I’d like to say that my interest in this story came first from F. Scott Fitgerald’s writing. Or, even from the 1920s themselves. It didn’t. It came from the hair. Because a bob is my very favorite cut, the cut that I’ve worn most frequently for the last twenty years. (Although my curls are not in the formed waves you frequently see on Zelda. Look at the photograph of her above, and tell me she doesn’t look absolutely charming. Schizophrenic or not.)
“Yes, from that short story by Fitzgerald. You know, Bernice Bobs Her Hair,” she replied.
Now that I’ve read the story, I’m not certain that resembling Bernice is a compliment. Although it’s certainly preferable to me than being compared to her cousin, Marjorie. Bernice is visiting her cousin from Eau Claire, where she was perfectly comfortable driving her own car, living her own life. But, in Marjorie’s world a girl lives on her charms. And one of the ways that her charms can be measured is by the number of times she is cut into during a dance.
No matter how beautiful or brilliant a girl maybe, the reputation of not being frequently cut in on makes her position at a dance unfortunate. ‘Perhaps boys prefer her company to that of the butterflies with whom they dance a dozen times an evening, but youth in this jazz-nourished generation is temperamentally restless, and the idea of fox-trotting more than one full fox trot with the same girl is distasteful, not to say odious.
At first, Marjorie implores her many beaux to dance with Bernice. Then, when Bernice overhears Marjorie talking to her mother about Bernice’s lack of charisma, Bernice claims she will go home.
“I guess I’d better go back to Eau Claire–if I’m such a nuisance.” Bernice’s lower lip was trembling violently and she continued on a wavering note: “I’ve tried to be nice, and–and I’ve been first neglected and then insulted.

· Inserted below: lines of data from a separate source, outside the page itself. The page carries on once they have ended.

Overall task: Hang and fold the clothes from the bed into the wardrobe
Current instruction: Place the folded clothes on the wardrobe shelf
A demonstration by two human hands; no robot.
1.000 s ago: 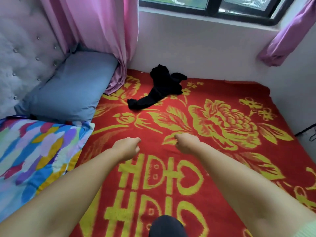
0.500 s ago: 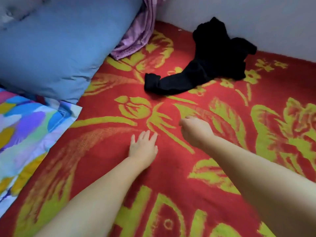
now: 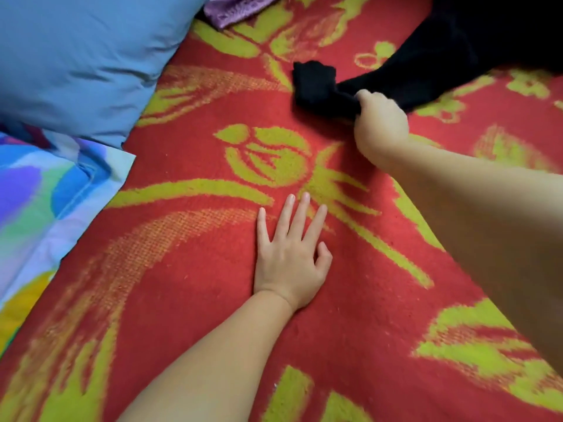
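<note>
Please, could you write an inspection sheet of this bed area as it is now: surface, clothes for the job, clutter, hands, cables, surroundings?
Surface: red blanket with yellow flower pattern covers the bed.
Job's things: one black garment, lying crumpled at the upper right, one end gripped.
Clutter: blue pillow; multicoloured bedding at the left edge.
Hands: right hand grips the garment's end; left hand rests flat on the blanket, fingers straight.
Cables: nothing seen.
Surroundings: purple curtain hem at the top; wardrobe not in view.
</note>
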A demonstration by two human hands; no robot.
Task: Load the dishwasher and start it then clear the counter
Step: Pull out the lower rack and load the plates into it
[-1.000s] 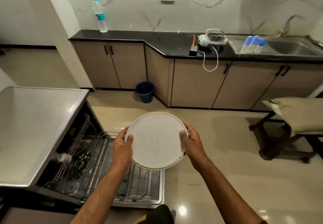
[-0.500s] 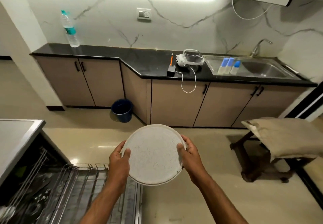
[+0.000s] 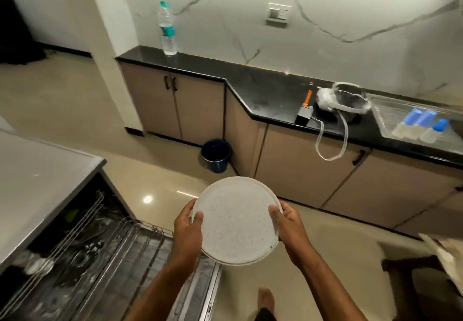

No one ever visited me and got such treatment.”
Marjorie calls Bernice’s bluff, then teaches her how to be more effective socially. Bernice must brush her eyebrows so they’ll grow straight and have her teeth straightened a little; learn to be nice to men who are “sad birds”; she must neither lean on a dancing partner, nor stand straight up. Bernice learns Marjorie’s skills so effectively, that soon she has not only many dancing partners, but Marjorie’s best beau, Warren.
When Bernice declares that she will bob her hair, Marjorie again calls her bluff, and Bernice finds herself in the barber’s chair much like Marie Antoinette at the guillotine.
Vaguely she wondered why she did not cry out that it was all a mistake. It was all she could do to keep from clutching her hair with both hands to protect it from the suddenly hostile world. Yet she did neither. Even the thought of her mother was no deterrent now. This was the test supreme of her sportsmanship; her right to walk unchallenged in the starry heaven of popular girls.
Courageously, Bernice has her hair bobbed. But, she is not prepared for the reactions she receives from the surrounding crowd, Warren, or even her aunt and uncle. The only thing we could foresee as an eventuality was the little smirk playing around Marjorie’s mouth when Bernice’s tresses were gone.
This is one of those stories with an incredibly ironic ending. Much like O. Henry’s story, The Gift of The Magi, it is not so much about the loss of hair as the reasons behind why it was cut. As well as the things that are learned from doing so.
You can read Bernice Bobs Her Hair online. Really, take the time to read this sensational story which was first published in 1922. Then we can talk about the ending together. It’s one of my favorite pieces by F. Scott Fitzgerald.
(This story was read and reviewed before my Lenten project of reading only the Bible until Easter Sunday.)